[WORK TASK]
From the first line to the last, print the data exactly as written.

[EXTRACTED DATA]
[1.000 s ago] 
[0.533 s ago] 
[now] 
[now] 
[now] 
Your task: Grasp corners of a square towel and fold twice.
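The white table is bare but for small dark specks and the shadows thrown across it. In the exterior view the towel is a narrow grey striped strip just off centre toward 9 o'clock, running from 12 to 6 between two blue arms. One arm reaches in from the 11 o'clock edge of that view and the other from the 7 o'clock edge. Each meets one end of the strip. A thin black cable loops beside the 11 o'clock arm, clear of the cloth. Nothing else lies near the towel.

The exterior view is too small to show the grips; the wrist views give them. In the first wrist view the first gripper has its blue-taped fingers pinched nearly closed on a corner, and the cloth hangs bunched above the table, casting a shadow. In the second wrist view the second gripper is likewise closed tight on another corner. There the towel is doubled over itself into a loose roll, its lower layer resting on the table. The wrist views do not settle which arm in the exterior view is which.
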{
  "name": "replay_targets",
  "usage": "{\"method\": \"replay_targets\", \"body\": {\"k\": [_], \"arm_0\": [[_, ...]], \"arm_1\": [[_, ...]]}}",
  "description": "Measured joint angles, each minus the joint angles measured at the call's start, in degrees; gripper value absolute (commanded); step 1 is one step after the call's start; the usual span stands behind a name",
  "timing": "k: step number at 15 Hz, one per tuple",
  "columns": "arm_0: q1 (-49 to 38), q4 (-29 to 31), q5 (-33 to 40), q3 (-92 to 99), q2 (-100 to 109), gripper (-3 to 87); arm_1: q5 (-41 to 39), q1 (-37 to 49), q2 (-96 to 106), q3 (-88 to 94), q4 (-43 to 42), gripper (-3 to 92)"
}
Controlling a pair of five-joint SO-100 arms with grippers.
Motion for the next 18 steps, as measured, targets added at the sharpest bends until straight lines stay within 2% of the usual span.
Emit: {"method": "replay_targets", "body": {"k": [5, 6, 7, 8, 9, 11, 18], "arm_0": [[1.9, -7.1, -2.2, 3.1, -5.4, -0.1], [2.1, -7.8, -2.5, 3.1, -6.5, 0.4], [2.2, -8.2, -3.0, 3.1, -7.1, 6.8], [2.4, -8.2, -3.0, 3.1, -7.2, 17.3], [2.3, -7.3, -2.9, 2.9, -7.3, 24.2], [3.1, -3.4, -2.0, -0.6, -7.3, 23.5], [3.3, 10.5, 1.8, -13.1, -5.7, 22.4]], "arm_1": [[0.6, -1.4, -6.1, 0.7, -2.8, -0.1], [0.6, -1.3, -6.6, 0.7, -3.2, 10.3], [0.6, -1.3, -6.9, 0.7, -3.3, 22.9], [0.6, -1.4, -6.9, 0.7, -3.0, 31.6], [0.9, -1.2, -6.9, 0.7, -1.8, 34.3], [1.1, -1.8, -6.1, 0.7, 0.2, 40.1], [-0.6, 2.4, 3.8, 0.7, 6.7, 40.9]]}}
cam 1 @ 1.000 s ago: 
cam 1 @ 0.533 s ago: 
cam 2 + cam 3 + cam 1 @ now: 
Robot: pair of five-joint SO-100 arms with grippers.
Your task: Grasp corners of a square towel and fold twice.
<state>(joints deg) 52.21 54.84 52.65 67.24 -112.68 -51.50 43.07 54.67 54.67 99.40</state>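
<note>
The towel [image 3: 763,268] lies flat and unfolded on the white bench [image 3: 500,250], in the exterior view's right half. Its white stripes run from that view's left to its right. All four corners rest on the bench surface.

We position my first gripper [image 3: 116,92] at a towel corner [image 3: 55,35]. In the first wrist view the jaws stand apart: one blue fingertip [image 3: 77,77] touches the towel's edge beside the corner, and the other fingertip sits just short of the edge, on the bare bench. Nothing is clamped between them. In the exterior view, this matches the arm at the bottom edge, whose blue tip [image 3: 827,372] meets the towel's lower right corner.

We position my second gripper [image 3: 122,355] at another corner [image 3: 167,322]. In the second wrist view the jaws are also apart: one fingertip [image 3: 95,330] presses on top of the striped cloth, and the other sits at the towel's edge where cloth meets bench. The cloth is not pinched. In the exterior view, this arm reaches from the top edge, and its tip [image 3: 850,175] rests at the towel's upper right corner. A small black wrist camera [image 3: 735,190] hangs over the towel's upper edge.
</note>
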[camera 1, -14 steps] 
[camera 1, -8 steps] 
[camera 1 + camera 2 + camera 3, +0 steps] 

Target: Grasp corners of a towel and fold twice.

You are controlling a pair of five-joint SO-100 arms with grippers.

[YOUR RESPONSE]
[1.000 s ago] 
[0.533 s ago] 
[now] 
[now] 
[now] 
Your task: Grasp corners of a square towel and fold twice.
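The white table is bare but for small dark specks and the shadows thrown across it. In the exterior view the towel is a narrow grey striped strip just off centre toward 9 o'clock, running from 12 to 6 between two blue arms. One arm reaches in from the 11 o'clock edge of that view and the other from the 7 o'clock edge. Each meets one end of the strip. A thin black cable loops beside the 11 o'clock arm, clear of the cloth. Nothing else lies near the towel.

The exterior view is too small to show the grips; the wrist views give them. In the first wrist view the first gripper has its blue-taped fingers pinched nearly closed on a corner, and the cloth hangs bunched above the table, casting a shadow. In the second wrist view the second gripper is likewise closed tight on another corner. There the towel is doubled over itself into a loose roll, its lower layer resting on the table. The wrist views do not settle which arm in the exterior view is which.
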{
  "name": "replay_targets",
  "usage": "{\"method\": \"replay_targets\", \"body\": {\"k\": [_], \"arm_0\": [[_, ...]], \"arm_1\": [[_, ...]]}}",
  "description": "Measured joint angles, each minus the joint angles measured at the call's start, in degrees; gripper value absolute (commanded); step 1 is one step after the call's start; the usual span stands behind a name",
  "timing": "k: step number at 15 Hz, one per tuple",
  "columns": "arm_0: q1 (-49 to 38), q4 (-29 to 31), q5 (-33 to 40), q3 (-92 to 99), q2 (-100 to 109), gripper (-3 to 87); arm_1: q5 (-41 to 39), q1 (-37 to 49), q2 (-96 to 106), q3 (-88 to 94), q4 (-43 to 42), gripper (-3 to 92)"
}
Controlling a pair of five-joint SO-100 arms with grippers.
Motion for the next 18 steps, as measured, targets added at the sharpest bends until straight lines stay within 2% of the usual span.
Emit: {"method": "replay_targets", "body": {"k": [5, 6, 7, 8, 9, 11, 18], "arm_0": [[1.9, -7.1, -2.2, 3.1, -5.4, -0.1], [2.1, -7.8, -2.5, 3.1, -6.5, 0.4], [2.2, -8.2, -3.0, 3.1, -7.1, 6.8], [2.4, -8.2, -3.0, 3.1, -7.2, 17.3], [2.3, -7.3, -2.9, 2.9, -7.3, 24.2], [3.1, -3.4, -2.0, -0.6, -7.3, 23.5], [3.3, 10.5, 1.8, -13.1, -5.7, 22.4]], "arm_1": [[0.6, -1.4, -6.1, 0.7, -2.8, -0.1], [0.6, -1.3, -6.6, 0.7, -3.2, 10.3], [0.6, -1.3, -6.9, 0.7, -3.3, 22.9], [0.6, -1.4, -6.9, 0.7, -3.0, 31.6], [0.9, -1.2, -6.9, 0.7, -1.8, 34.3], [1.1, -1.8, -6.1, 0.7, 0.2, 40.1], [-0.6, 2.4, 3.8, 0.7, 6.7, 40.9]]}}
cam 1 @ 1.000 s ago: 
cam 1 @ 0.533 s ago: 
cam 2 + cam 3 + cam 1 @ now: 
Robot: pair of five-joint SO-100 arms with grippers.
Your task: Grasp corners of a square towel and fold twice.
<state>(joints deg) 52.21 54.84 52.65 67.24 -112.68 -51.50 43.07 54.67 54.67 99.40</state>
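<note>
The towel [image 3: 763,268] lies flat and unfolded on the white bench [image 3: 500,250], in the exterior view's right half. Its white stripes run from that view's left to its right. All four corners rest on the bench surface.

We position my first gripper [image 3: 116,92] at a towel corner [image 3: 55,35]. In the first wrist view the jaws stand apart: one blue fingertip [image 3: 77,77] touches the towel's edge beside the corner, and the other fingertip sits just short of the edge, on the bare bench. Nothing is clamped between them. In the exterior view, this matches the arm at the bottom edge, whose blue tip [image 3: 827,372] meets the towel's lower right corner.

We position my second gripper [image 3: 122,355] at another corner [image 3: 167,322]. In the second wrist view the jaws are also apart: one fingertip [image 3: 95,330] presses on top of the striped cloth, and the other sits at the towel's edge where cloth meets bench. The cloth is not pinched. In the exterior view, this arm reaches from the top edge, and its tip [image 3: 850,175] rests at the towel's upper right corner. A small black wrist camera [image 3: 735,190] hangs over the towel's upper edge.
</note>
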[camera 1, -14 steps] 
[camera 1, -8 steps] 
[camera 1 + camera 2 + camera 3, +0 steps] 

Target: Grasp corners of a towel and fold twice.

You are controlling a pair of five-joint SO-100 arms with grippers.

The exercise is now complete.